**Task:** All of the material must be duplicated exactly, line by line.

####

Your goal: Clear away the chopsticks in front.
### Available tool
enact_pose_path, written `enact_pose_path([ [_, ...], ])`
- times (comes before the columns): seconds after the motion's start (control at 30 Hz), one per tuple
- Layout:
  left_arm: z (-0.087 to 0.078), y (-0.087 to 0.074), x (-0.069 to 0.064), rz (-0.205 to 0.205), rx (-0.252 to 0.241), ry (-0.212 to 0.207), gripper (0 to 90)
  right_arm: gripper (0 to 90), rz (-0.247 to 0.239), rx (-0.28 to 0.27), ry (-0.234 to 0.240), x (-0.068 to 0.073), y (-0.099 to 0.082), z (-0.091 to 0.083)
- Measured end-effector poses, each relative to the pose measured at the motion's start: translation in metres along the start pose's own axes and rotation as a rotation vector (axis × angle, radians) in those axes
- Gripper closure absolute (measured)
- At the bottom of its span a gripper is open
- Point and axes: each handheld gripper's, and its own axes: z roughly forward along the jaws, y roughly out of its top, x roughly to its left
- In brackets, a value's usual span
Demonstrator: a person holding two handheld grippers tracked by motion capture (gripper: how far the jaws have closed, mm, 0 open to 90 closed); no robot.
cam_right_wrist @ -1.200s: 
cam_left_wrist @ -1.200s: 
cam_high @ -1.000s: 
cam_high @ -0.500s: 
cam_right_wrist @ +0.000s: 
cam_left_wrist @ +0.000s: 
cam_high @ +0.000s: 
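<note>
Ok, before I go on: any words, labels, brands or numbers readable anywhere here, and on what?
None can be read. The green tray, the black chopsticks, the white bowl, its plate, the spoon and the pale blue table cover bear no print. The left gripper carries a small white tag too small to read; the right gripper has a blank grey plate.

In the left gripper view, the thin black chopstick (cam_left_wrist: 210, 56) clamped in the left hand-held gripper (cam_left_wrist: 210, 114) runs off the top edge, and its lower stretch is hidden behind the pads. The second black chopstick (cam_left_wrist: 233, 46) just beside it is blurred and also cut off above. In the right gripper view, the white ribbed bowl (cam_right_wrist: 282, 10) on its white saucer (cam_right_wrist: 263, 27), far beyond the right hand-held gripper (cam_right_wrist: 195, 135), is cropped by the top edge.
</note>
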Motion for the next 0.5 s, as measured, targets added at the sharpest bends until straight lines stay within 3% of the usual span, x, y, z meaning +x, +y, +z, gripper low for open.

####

**The answer:**
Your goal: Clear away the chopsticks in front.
### Available tool
enact_pose_path, written `enact_pose_path([ [_, ...], ])`
- times (comes before the columns): seconds after the motion's start (control at 30 Hz), one per tuple
- Layout:
  left_arm: z (-0.087 to 0.078), y (-0.087 to 0.074), x (-0.069 to 0.064), rz (-0.205 to 0.205), rx (-0.252 to 0.241), ry (-0.212 to 0.207), gripper (0 to 90)
  right_arm: gripper (0 to 90), rz (-0.247 to 0.239), rx (-0.28 to 0.27), ry (-0.234 to 0.240), x (-0.068 to 0.073), y (-0.099 to 0.082), z (-0.091 to 0.083)
- Measured end-effector poses, each relative to the pose measured at the motion's start: translation in metres along the start pose's own axes and rotation as a rotation vector (axis × angle, radians) in those axes
- Gripper closure absolute (measured)
- At the bottom of its span a gripper is open
- Point and axes: each handheld gripper's, and its own axes: z roughly forward along the jaws, y roughly out of its top, x roughly to its left
- In brackets, a value's usual span
Demonstrator: a person holding two handheld grippers tracked by motion capture (gripper: how far the jaws have closed, mm, 0 open to 90 closed); no robot.
cam_right_wrist @ -1.200s: 
cam_left_wrist @ -1.200s: 
cam_high @ -1.000s: 
cam_high @ -0.500s: 
cam_right_wrist @ +0.000s: 
cam_left_wrist @ +0.000s: 
cam_high @ +0.000s: 
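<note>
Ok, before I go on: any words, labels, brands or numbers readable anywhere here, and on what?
None can be read. The green tray, the black chopsticks, the white bowl, its plate, the spoon and the pale blue table cover bear no print. The left gripper carries a small white tag too small to read; the right gripper has a blank grey plate.

In the left gripper view, the thin black chopstick (cam_left_wrist: 210, 56) clamped in the left hand-held gripper (cam_left_wrist: 210, 114) runs off the top edge, and its lower stretch is hidden behind the pads. The second black chopstick (cam_left_wrist: 233, 46) just beside it is blurred and also cut off above. In the right gripper view, the white ribbed bowl (cam_right_wrist: 282, 10) on its white saucer (cam_right_wrist: 263, 27), far beyond the right hand-held gripper (cam_right_wrist: 195, 135), is cropped by the top edge.
</note>
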Motion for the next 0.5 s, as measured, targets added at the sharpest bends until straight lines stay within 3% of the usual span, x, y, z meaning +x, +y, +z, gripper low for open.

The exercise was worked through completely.